# DESCRIPTION OF THE TASK:
Report every line from the following entries that contains the string "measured".

[Dataset entries]
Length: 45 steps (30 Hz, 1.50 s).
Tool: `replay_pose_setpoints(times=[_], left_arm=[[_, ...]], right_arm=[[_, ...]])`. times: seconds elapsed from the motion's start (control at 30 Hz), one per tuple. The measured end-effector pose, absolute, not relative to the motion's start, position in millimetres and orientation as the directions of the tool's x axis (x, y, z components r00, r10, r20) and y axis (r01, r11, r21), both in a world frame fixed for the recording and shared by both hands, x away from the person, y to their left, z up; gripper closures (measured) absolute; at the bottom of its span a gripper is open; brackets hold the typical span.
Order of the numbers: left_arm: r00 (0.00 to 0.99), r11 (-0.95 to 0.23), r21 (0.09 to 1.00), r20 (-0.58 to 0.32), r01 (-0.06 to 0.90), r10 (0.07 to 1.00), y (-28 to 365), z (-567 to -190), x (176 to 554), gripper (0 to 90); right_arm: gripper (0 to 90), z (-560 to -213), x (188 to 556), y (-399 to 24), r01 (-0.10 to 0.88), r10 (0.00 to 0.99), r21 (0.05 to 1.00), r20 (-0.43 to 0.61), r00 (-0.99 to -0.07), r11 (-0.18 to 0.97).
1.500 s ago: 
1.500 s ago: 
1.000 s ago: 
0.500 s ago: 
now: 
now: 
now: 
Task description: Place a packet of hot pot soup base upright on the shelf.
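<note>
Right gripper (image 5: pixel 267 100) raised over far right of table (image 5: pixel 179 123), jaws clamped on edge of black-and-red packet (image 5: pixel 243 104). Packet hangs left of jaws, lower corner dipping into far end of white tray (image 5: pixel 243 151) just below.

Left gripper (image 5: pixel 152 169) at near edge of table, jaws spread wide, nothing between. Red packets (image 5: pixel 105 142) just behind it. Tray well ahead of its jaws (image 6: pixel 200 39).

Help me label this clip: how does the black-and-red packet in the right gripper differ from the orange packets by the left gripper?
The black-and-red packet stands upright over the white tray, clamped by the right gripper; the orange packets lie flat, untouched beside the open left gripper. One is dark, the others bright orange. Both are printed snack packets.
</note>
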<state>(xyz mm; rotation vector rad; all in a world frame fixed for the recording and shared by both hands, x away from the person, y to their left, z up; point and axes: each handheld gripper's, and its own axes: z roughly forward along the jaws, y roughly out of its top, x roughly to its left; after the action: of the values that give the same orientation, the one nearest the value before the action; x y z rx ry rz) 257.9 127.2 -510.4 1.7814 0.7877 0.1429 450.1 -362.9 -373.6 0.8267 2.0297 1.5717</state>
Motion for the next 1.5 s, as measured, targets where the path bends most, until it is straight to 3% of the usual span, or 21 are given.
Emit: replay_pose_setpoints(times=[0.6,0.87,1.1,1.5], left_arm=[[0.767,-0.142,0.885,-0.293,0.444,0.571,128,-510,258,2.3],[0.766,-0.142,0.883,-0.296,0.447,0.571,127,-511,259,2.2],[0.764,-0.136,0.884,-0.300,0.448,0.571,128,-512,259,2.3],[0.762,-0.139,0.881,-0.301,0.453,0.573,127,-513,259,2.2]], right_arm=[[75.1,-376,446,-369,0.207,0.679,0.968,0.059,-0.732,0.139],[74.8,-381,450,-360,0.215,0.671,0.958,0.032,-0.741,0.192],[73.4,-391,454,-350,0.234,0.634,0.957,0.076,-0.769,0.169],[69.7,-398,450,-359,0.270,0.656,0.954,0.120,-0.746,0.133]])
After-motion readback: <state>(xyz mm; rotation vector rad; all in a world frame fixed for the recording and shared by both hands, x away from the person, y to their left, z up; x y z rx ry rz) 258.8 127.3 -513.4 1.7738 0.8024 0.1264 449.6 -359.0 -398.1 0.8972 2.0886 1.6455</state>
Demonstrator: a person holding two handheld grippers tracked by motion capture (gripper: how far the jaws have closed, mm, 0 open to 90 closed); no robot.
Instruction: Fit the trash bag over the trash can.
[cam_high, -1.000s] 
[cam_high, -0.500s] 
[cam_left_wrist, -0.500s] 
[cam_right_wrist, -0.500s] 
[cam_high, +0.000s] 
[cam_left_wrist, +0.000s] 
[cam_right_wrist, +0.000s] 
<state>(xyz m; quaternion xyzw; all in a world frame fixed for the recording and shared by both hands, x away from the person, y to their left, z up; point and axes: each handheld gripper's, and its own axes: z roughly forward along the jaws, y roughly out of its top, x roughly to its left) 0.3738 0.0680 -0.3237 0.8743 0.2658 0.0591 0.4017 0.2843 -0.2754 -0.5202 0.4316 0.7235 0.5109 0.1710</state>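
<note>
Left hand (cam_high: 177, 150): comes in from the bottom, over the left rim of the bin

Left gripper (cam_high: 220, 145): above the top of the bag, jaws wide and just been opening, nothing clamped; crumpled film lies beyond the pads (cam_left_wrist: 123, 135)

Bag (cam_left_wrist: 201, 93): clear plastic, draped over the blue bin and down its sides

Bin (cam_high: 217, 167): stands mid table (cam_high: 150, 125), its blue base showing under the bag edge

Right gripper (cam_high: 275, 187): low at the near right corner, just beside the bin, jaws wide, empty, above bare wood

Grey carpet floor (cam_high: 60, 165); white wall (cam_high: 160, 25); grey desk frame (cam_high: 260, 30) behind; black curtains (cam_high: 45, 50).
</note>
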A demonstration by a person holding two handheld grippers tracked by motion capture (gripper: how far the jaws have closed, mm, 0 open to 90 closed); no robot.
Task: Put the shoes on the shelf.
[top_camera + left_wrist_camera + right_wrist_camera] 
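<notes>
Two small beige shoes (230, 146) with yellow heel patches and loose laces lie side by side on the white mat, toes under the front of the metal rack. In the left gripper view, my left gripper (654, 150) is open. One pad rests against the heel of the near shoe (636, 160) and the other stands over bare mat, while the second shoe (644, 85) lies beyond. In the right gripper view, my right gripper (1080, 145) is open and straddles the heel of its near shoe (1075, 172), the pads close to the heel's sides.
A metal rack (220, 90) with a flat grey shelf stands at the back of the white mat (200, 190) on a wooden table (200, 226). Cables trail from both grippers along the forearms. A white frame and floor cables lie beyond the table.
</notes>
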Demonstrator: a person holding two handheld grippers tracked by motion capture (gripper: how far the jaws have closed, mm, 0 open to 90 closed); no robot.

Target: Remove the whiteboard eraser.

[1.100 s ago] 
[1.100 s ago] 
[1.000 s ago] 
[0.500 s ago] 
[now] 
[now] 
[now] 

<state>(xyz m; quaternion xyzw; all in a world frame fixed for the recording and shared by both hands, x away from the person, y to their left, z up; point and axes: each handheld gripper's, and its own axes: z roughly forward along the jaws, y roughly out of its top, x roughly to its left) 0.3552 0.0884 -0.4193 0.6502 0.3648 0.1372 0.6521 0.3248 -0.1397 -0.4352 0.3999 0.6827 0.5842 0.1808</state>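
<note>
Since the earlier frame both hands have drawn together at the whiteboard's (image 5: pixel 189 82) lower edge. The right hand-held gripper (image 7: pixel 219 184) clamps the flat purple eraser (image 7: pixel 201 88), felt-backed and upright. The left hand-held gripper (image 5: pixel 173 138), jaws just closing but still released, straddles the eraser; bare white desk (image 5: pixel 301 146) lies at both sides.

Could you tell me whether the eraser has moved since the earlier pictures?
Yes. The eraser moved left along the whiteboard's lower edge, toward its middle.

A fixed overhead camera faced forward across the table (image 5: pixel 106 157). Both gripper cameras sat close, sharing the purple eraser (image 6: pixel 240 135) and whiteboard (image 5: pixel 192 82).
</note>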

# ANSWER BELOW:
Tool: `replay_pose_setpoints(times=[_], left_arm=[[_, ...]], right_arm=[[_, ...]])`. times: seconds elapsed from the motion's start (control at 30 Hz), one per tuple. The measured end-effector pose, absolute, not relative to the motion's start, position in millimetres and orientation as the directions of the tool's x axis (x, y, z components r00, r10, r20) and y axis (r01, r11, r21), both in a world frame fixed for the recording and shared by both hands, x away from the person, y to their left, z up; gripper closures (measured) absolute; at the bottom of its span a gripper is open; brackets hold the typical span.
Motion for the next 1.5 s, as measured, targets where the path bends most, until it is straight to 3% of the usual span, or 21 are given.

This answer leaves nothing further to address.